P. Hélis Préventique Sécurité, 2008, n°101, p. 81-82

L’auteur présente dans cette chronique juridique les éléments importants de l’accord national interprofessionnel sur le stress au travail du 2 juillet 2008 qui transpose en droit français l’accord européen du 8 octobre 2004. Cet accord vise à sensibiliser les employeurs, les travailleurs et leur représentants sur ce phénomène. Il ne traite ni de la violence au travail ni du harcèlement ou du stress post-traumatique. Il vise à augmenter l’efficacité et à améliorer la santé et la sécurité, prévenir et faire face aux problèmes de stress au travail.
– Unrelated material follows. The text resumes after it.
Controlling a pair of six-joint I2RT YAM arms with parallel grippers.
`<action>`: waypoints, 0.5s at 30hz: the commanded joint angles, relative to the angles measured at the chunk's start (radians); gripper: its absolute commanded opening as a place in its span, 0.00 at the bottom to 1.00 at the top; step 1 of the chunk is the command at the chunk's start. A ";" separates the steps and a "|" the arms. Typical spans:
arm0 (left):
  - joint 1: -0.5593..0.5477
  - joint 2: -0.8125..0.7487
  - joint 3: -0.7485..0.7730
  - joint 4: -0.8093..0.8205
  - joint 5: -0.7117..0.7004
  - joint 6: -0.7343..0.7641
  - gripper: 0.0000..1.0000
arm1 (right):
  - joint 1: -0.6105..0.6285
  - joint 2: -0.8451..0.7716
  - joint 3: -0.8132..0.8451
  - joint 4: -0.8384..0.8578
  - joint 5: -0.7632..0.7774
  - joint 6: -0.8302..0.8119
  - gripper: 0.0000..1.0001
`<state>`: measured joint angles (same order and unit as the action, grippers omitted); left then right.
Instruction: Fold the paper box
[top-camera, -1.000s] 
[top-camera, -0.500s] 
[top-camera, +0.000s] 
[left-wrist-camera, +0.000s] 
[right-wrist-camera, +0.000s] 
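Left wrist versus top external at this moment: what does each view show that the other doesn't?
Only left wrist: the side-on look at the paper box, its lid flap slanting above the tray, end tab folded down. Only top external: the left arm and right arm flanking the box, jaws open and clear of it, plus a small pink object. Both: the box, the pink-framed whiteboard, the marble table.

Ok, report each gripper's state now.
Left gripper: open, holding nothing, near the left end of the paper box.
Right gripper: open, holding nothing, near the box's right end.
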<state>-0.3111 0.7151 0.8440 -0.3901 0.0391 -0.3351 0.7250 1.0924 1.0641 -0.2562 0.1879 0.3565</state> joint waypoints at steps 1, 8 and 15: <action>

La définition du stress retenue est celle de l’agence européenne pour la santé et la sécurité au travail : « un état de stress survient lorsqu’il y a déséquilibre entre la perception qu’une personne a des contraintes que lui impose son environnement et la perception qu’elle a de ses propres ressources pour y faire face ». L’objectif est aussi d’identifier les facteurs de stress et l’accord propose d’analyser différentes pistes (sans que la liste en soit exhaustive) : l’organisation et les processus de travail, les conditions de travail et l’environnement de travail, la communication et les facteurs subjectifs. Dès lors qu’une situation de stress est identifiée, une action doit être entreprise pour la prévenir, l’éliminer ou tout au moins la réduire. « La lutte contre les causes et les conséquences du stress au travail peut être menée dans le cadre d’une procédure globale d’évaluation des risques » ; les mesures à prendre sont collectives, individuelles ou concomitantes. Elles seront régulièrement réexaminées afin d’évaluer leur efficacité, et il conviendra de déterminer s’il en a été fait un usage optimal. L’accord réaffirme le rôle pivot du médecin du travail. L’entreprise peut faire appel à une expertise externe, sans obérer le rôle du CHSCT.